Based on the findings of this report and our research, we recommend action in the following areas to help improve the relationship between health and work, and in doing so reduce health inequalities:

  • Protect disadvantaged workers with a well-resourced Fair Work Agency able to proactively address labour issues that lead to poor health outcomes.

  • The government should support employers and model best practice when it comes to providing reasonable adjustments for disabled workers and workers with long-term health conditions.

  • Increase the rate of statutory sick pay, to ensure that fewer people face poverty when they fall ill.

  • Provide access to quality assured employment support and advice, either from work coaches or other providers, tailored to reflect people’s individual circumstances and the places they live.

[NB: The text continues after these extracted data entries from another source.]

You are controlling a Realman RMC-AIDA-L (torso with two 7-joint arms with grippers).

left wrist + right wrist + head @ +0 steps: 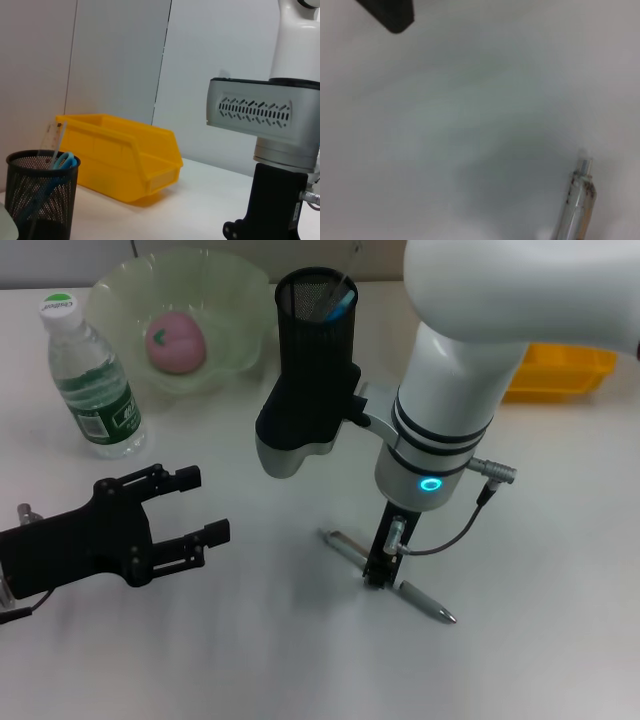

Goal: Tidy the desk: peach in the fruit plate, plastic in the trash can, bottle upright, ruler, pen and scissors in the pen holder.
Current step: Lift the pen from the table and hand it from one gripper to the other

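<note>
Right arm reaching straight down over the desk (250, 650), right gripper (378, 575) planted on the middle of the pen (430, 607), which lies flat on the tabletop; whether pinching or spread, cannot tell. Left gripper (195, 505) hovering low at the near left, fingers spread, empty. Scissors (340, 306) and ruler (50, 140) standing in the pen holder (315, 325).

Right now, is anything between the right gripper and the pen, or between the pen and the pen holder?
No. The right gripper is already down at the pen on the desk; bare desk leads to the pen holder.
</note>
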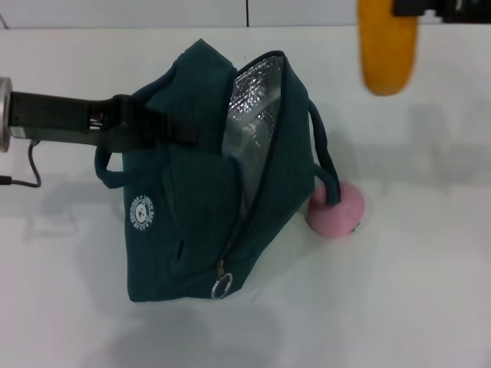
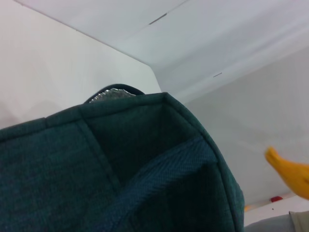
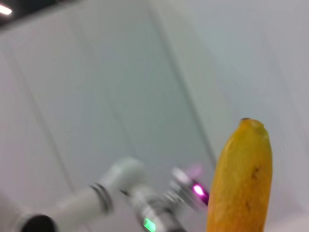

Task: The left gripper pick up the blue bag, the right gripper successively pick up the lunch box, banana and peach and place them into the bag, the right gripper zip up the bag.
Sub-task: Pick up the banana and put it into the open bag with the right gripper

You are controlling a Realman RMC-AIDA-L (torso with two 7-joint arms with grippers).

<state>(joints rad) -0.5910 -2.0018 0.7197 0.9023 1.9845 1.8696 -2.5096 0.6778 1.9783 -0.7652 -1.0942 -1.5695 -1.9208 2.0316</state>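
Blue bag (image 1: pixel 192 207) stands on the white table (image 1: pixel 414 291), mouth unzipped, foil lining (image 1: pixel 253 107) exposed, ring pull (image 1: pixel 222 287) at its near end. Left gripper (image 1: pixel 165 126) is clamped on the bag's upper edge. Banana (image 1: pixel 387 46) hangs above and well beyond the bag, held by the right gripper (image 1: pixel 422 8) at the frame's top. Peach (image 1: pixel 337 208) sits touching the bag's far-side handle (image 1: pixel 326 157).
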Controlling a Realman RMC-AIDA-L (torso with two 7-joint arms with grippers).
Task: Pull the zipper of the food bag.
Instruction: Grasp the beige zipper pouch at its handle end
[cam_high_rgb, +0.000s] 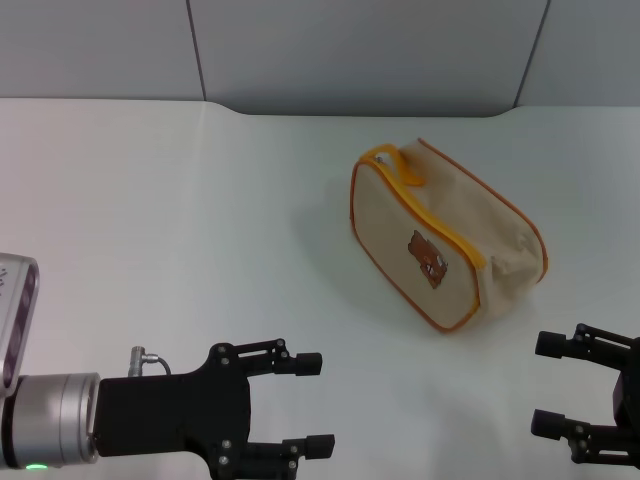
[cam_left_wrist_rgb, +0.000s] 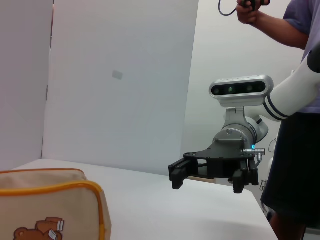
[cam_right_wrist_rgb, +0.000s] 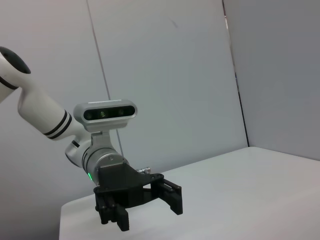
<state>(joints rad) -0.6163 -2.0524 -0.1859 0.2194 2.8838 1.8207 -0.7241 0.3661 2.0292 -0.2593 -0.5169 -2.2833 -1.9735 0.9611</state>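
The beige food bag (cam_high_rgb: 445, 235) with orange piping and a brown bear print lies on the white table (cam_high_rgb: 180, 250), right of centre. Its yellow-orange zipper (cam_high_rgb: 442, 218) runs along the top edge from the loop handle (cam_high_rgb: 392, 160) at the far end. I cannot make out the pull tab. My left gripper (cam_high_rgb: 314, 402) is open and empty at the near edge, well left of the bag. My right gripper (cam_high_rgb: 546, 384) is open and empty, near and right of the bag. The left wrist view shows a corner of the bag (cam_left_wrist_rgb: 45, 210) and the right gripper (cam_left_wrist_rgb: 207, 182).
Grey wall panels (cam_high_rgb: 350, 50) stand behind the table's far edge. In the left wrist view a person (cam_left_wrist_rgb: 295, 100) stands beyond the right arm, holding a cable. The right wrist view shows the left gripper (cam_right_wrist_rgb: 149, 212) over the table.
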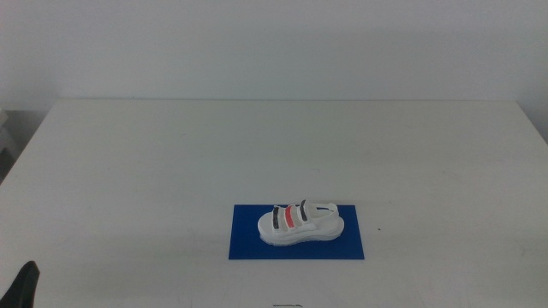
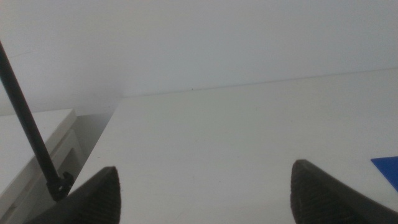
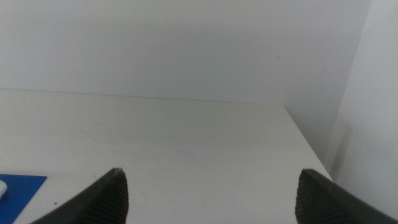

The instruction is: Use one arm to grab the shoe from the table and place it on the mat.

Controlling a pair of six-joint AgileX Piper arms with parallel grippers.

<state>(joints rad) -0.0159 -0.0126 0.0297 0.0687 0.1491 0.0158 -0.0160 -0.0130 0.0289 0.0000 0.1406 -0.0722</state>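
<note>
The small white thick-soled sandal [image 1: 301, 224], with two dark straps and one red strap between them, lies upright on its sole on the flat, thin, dark blue rectangular mat [image 1: 248, 241]. Its long axis runs across the middle view, side to side, in line with the mat's longer edges. The strapped part sits toward the left of that view and a thin white loop, apparently the heel strap, stands toward the right, so the shoe seems to point left, though the toe itself is too small to make out. The sandal rests a little right of the mat's middle, its sole wholly inside the blue outline, with bare mat showing on every side.

The mat lies flat on the large plain white tabletop [image 1: 171, 154], near the front edge and just right of centre.

Both arms are well apart from the shoe. The left gripper [image 2: 205, 196] hovers low over bare white table, its two dark jaws spread wide with nothing between them; a blue corner of the mat [image 2: 388, 169] shows beside one jaw. In the middle view only a dark tip [image 1: 26, 284] of it shows at the bottom-left corner. The right gripper [image 3: 211, 196] is held the same way, jaws wide apart and empty over the table, with a blue corner of the mat [image 3: 22, 190] and a sliver of white sole [image 3: 2, 186] at the frame's edge
</note>
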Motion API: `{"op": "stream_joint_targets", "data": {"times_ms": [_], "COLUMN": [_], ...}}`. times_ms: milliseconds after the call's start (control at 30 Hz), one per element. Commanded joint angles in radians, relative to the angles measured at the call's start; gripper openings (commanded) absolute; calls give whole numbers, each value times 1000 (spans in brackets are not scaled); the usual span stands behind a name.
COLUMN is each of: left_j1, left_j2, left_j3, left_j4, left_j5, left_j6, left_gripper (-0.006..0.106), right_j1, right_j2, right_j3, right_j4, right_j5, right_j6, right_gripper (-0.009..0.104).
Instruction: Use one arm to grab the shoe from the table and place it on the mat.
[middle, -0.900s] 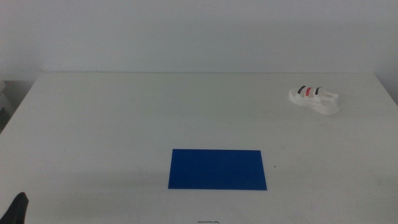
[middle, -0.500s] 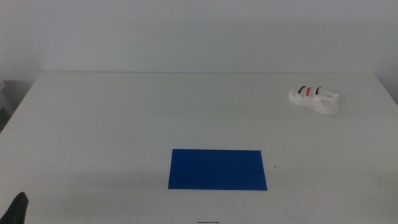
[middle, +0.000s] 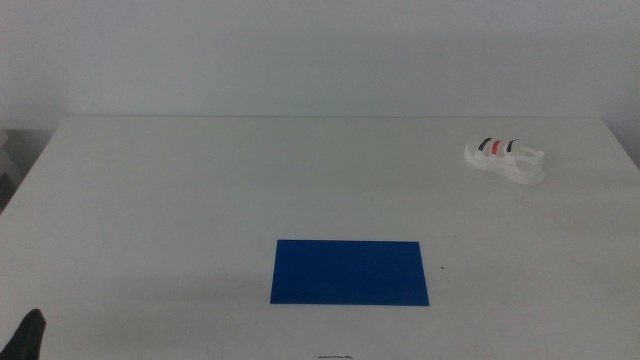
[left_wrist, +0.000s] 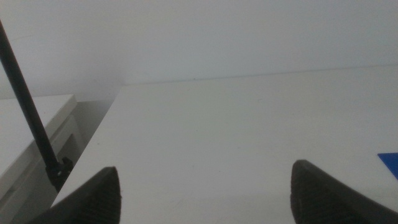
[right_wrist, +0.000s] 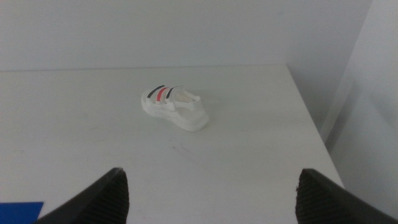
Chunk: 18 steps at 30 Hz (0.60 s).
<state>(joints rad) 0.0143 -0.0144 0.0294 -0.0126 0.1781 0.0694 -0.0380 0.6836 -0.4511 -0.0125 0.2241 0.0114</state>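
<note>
The right gripper (right_wrist: 208, 190) hangs above the white counter (middle: 200, 190) with its two dark jaws spread wide and nothing between them. The shoe (right_wrist: 175, 107) lies ahead of it, well apart from the jaw tips and roughly in line with the gap between them, resting on its sole near the counter's far right corner, its black and red stripes facing up. In the right wrist view a corner of the dark-blue mat (right_wrist: 18, 209) shows just beside one jaw. The left gripper (left_wrist: 205, 193) waits over the near left part of the counter, jaws likewise spread wide and empty, with an edge of the mat off to one side. In the middle view the mat (middle: 349, 272) lies flat, well apart from the shoe (middle: 505, 160), and only a dark tip of the left gripper (middle: 28, 335) shows.
</note>
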Motion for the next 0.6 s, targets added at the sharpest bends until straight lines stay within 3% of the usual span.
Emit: {"op": "stream_joint_targets", "data": {"times_ms": [0,300,567], "left_j1": [-1,-1,-1], "left_j2": [-19,-19,-19], "left_j3": [-3,-3,-3], "left_j4": [-9,-9,-9], "left_j5": [-83,-83,-83], "left_j6": [-15,-15,-15], "left_gripper": [94,94,94], "right_j1": [3,3,4], "right_j2": [87,249,447], "right_j3": [-86,-107,-332], "right_j4": [4,27,22], "right_j5": [-58,-112,124], "right_j6": [-2,5,-68], "right_gripper": [71,71,71]}}
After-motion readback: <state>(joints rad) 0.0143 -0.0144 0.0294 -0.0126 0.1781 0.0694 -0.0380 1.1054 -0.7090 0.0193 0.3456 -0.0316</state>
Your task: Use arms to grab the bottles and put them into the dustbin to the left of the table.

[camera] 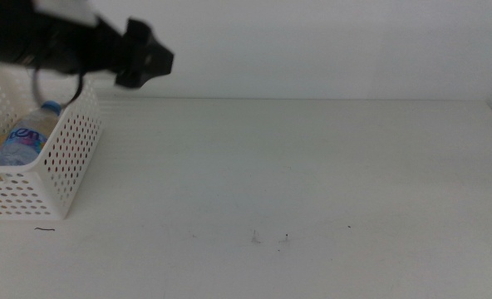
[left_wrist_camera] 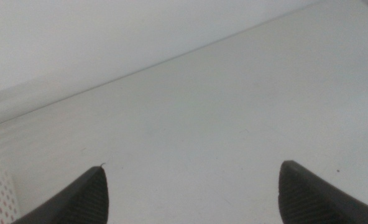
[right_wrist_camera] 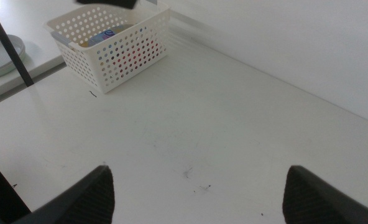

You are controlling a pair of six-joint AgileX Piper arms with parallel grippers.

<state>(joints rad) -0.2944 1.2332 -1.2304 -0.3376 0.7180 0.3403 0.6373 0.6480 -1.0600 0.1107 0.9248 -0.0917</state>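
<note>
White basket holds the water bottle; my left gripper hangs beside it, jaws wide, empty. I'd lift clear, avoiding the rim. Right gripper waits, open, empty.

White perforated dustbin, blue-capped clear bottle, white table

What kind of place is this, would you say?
Probably a lab or test bench for robot handling, not a home. A plain white table against a bare wall carries only a perforated white basket holding a water bottle, with the left gripper raised beside it and the right gripper open over the tabletop.
</note>
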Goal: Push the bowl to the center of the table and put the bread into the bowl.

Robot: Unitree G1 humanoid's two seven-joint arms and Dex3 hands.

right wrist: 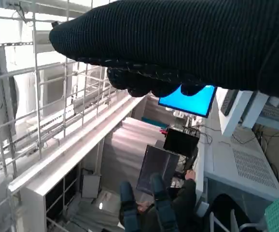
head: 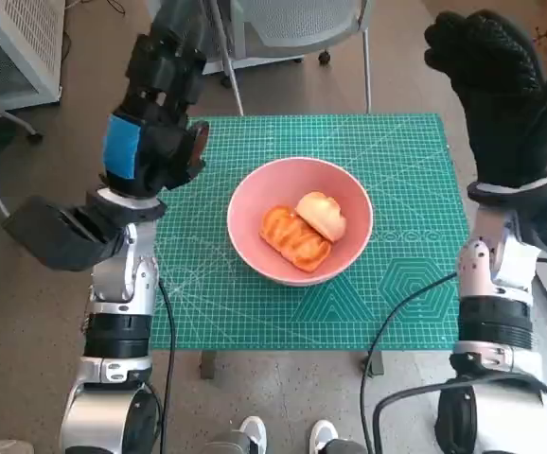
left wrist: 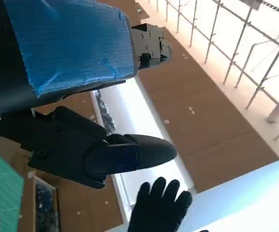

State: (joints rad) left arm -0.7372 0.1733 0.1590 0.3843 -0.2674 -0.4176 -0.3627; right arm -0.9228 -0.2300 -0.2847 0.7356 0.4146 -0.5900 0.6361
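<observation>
A pink bowl (head: 255, 203) stands near the middle of the green cutting mat (head: 397, 189) on the table. Inside it lie two pieces of bread: an orange-brown ridged one (head: 294, 236) and a paler one (head: 322, 215) leaning on it. My left hand (head: 155, 104) is raised above the mat's left edge, fingers up and apart, holding nothing. My right hand (head: 496, 90) in its black glove is raised above the mat's right edge, fingers spread, empty. In the left wrist view the left hand (left wrist: 81, 96) fills the picture, with the gloved right hand (left wrist: 160, 208) beyond it.
A chair base with castors (head: 292, 38) stands behind the table. A white cabinet (head: 13, 47) is at the back left. A person's shoes (head: 283, 435) show at the table's front edge. In the right wrist view a person (right wrist: 159, 208) sits at a laptop.
</observation>
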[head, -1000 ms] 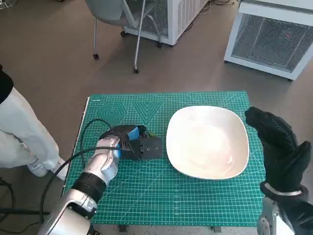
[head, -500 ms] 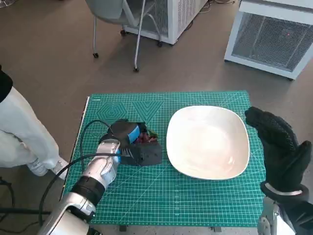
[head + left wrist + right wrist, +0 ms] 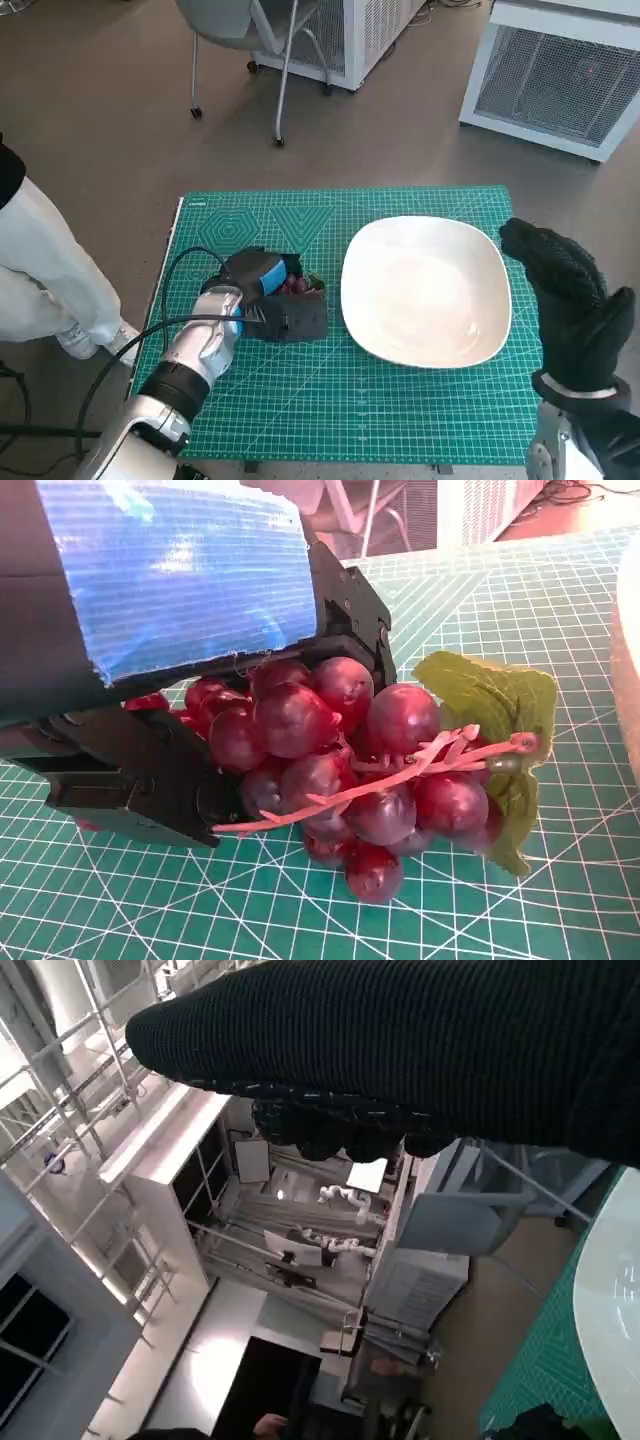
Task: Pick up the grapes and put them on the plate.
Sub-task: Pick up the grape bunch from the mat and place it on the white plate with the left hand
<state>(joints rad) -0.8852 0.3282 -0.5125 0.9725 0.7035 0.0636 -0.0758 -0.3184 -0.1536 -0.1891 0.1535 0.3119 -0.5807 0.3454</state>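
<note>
A bunch of dark red grapes point(image 3: 296, 284) with a green leaf lies on the green cutting mat point(image 3: 330, 400), just left of the white plate point(image 3: 425, 290). My left hand point(image 3: 262, 295) grips the bunch from the left. In the left wrist view the grapes point(image 3: 340, 760) sit against the palm, with black fingers point(image 3: 350, 610) closed over them, and the lowest grapes are close to the mat. The plate's rim point(image 3: 632, 680) shows at the edge. My right hand point(image 3: 570, 305) is held up, open and holding nothing, past the plate's right side.
A person's leg in white trousers point(image 3: 40, 270) stands at the mat's left. A black cable point(image 3: 180, 265) loops along my left forearm. A wheeled chair point(image 3: 250, 30) and white cabinets point(image 3: 560, 70) stand on the floor beyond the table.
My left hand has tilted and drawn slightly back, so the grapes it was covering now show at its fingers. The right hand and the plate have not moved.
</note>
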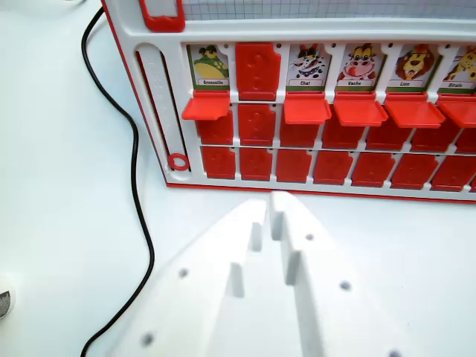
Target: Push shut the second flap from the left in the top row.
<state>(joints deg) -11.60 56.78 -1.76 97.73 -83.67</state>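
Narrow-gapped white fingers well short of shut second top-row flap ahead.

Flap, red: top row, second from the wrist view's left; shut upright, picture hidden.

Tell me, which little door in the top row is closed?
The second flap from the wrist view's left: it stands flat and red, hiding its picture, while the others hang open showing animals.

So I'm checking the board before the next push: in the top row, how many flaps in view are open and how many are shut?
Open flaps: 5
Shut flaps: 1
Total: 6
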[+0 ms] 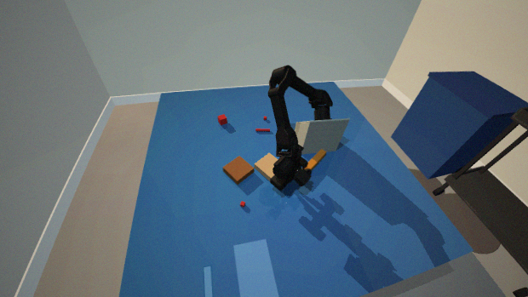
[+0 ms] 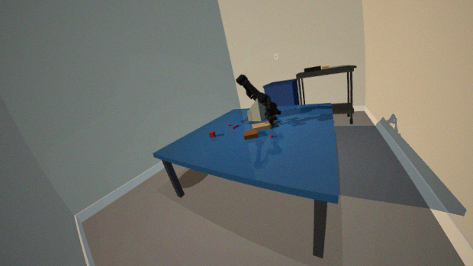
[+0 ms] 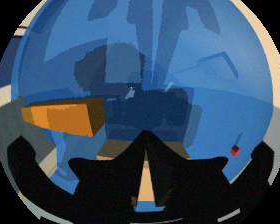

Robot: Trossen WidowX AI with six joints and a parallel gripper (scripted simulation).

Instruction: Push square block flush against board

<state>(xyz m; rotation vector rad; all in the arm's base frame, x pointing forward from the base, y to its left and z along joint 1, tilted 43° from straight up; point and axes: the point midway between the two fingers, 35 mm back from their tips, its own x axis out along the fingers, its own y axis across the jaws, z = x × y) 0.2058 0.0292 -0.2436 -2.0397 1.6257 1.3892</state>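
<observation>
The square block [image 1: 238, 168] [image 2: 250, 134] is brown and lies flat on the blue table, left of the board in the top view. The board [image 1: 266, 164] [image 2: 261, 126] [image 3: 147, 185] is light tan and lies flat. Their nearest corners are close together, with no whole side in contact; whether the corners touch is unclear. My gripper [image 1: 289, 192] [image 2: 271, 123] [image 3: 145, 133] is shut and empty, pointing down at the board's end away from the block. The arm hides that end in the top view. Contact between the fingertips and the board cannot be told.
An orange bar [image 1: 316, 161] [image 3: 68, 118] lies beside the gripper, right of the board. A pale upright panel [image 1: 324, 135] [image 2: 256, 112] stands behind it. A small red cube [image 1: 243, 204] [image 2: 271, 136] [image 3: 235, 150] lies in front of the block. More red pieces lie farther back.
</observation>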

  • Fully withdraw proposals for disability benefit cuts; we welcome the decision to review changes to the Personal Independence Payment, and believe that change to the Universal Credit health element should also be paused to allow their impact on employment and living standards for disabled people and people with long-term health conditions to be properly assessed.

This report is authored by Edward Pemberton and Emily Lynn. It is part of a larger project on health inequalities funded by the Health Foundation.